Solaris9 disk mirroring "no majority consensus" panic problem

From: rader (rader_at_hep.wisc.edu)
Date: 03/23/05


Date: Wed, 23 Mar 2005 14:29:10 -0600

I've got a system with two identical disks, identical partitioning,
no partition overlaps and six metadbs (three on each disk.)

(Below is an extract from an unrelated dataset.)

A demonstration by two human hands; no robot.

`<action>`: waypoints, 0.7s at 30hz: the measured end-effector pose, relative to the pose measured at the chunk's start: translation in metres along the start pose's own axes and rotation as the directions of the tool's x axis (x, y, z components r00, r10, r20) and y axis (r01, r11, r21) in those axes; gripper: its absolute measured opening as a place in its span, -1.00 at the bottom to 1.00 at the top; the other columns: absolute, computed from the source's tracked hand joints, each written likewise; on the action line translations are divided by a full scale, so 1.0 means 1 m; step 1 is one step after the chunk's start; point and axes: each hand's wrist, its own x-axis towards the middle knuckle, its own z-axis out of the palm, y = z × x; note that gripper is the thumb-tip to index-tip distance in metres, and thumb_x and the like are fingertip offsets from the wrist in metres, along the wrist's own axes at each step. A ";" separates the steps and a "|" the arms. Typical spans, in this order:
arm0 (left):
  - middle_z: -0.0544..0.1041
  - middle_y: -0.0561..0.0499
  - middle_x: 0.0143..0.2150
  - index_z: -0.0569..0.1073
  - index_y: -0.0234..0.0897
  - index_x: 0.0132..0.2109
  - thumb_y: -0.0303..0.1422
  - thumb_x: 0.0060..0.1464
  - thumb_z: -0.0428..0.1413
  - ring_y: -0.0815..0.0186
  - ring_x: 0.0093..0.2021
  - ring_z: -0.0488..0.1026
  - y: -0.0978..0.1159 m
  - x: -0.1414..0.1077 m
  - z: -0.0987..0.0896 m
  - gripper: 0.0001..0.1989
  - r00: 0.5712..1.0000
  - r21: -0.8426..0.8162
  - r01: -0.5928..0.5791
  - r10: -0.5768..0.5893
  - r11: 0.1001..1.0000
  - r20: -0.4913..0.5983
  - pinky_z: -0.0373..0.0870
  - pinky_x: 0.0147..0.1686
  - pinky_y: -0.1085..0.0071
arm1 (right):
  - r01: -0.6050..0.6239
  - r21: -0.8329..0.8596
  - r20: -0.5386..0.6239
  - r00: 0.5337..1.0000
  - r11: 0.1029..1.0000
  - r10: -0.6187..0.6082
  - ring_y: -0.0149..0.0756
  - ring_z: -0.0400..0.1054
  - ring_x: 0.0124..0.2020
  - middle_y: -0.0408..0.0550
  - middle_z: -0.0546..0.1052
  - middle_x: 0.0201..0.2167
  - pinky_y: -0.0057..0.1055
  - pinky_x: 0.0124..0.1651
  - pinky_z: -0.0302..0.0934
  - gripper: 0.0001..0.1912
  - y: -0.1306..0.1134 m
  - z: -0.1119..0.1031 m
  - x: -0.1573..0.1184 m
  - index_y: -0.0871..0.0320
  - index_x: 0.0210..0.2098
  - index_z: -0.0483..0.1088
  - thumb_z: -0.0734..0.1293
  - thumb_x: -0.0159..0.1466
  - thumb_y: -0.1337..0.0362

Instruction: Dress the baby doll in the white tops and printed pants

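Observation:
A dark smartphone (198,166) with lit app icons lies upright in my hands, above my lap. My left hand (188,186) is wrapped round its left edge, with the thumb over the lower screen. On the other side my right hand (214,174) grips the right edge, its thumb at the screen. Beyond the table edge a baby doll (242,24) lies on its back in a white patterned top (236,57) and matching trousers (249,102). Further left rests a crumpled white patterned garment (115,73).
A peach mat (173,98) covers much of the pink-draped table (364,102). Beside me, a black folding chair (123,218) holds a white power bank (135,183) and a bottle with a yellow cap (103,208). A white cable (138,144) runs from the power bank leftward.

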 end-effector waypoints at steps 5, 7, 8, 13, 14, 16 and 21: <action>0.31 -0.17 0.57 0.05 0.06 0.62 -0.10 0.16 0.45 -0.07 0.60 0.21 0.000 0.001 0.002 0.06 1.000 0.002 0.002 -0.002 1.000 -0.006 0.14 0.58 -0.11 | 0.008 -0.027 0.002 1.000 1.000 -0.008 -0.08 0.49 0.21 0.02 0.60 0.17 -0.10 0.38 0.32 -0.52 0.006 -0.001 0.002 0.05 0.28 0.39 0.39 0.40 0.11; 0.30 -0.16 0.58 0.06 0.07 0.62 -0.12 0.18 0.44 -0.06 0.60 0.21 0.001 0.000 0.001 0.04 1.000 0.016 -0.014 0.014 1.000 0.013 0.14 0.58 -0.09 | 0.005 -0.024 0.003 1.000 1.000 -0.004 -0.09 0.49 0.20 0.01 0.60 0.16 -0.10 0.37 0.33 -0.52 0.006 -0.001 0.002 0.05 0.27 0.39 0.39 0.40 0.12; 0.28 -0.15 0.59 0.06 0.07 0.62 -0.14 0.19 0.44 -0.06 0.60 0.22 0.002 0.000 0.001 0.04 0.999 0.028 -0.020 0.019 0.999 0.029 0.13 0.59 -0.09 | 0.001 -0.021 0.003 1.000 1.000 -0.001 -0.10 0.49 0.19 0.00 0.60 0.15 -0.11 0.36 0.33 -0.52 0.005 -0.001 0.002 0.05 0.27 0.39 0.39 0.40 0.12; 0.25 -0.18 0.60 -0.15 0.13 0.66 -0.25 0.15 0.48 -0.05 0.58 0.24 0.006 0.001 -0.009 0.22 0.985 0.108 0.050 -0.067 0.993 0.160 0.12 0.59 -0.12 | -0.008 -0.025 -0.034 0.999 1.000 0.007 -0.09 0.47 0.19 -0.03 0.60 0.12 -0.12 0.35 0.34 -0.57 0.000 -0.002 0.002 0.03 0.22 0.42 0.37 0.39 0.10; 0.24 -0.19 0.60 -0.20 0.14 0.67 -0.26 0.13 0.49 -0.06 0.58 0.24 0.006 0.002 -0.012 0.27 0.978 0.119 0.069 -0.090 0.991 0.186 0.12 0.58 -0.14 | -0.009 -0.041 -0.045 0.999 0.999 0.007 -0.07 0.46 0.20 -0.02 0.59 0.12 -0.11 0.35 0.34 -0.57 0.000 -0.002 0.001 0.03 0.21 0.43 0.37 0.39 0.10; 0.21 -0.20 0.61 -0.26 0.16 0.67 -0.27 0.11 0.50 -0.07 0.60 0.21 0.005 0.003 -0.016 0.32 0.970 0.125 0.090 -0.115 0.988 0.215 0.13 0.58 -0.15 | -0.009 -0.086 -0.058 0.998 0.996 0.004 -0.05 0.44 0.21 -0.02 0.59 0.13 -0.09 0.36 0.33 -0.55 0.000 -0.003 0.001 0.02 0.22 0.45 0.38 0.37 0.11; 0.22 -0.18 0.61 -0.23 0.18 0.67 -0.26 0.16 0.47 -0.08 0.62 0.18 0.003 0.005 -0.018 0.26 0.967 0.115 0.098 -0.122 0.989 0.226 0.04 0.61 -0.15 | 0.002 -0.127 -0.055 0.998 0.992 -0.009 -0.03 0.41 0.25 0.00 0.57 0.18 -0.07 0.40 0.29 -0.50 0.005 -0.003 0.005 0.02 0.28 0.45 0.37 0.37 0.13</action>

When I pull power to a drive (thus killing exactly 50% of the
metadbs), I get an unexpected kernel panic:

  panic[cpu0]/thread=3000065b7c0: md: Panic due to lack of DiskSuite state
   database replicas. Fewer than 50% of the total were available,
   so panic to ensure data integrity.

More gory details follow my sig.

The Sol9 Vol Mgr Admin Guide clearly states that the system should
only panic if *fewer* than half of the state database replicas
are available. [1]

I've used and thoroughly tested this configuration on Solaris7 on
a number of systems without any problems.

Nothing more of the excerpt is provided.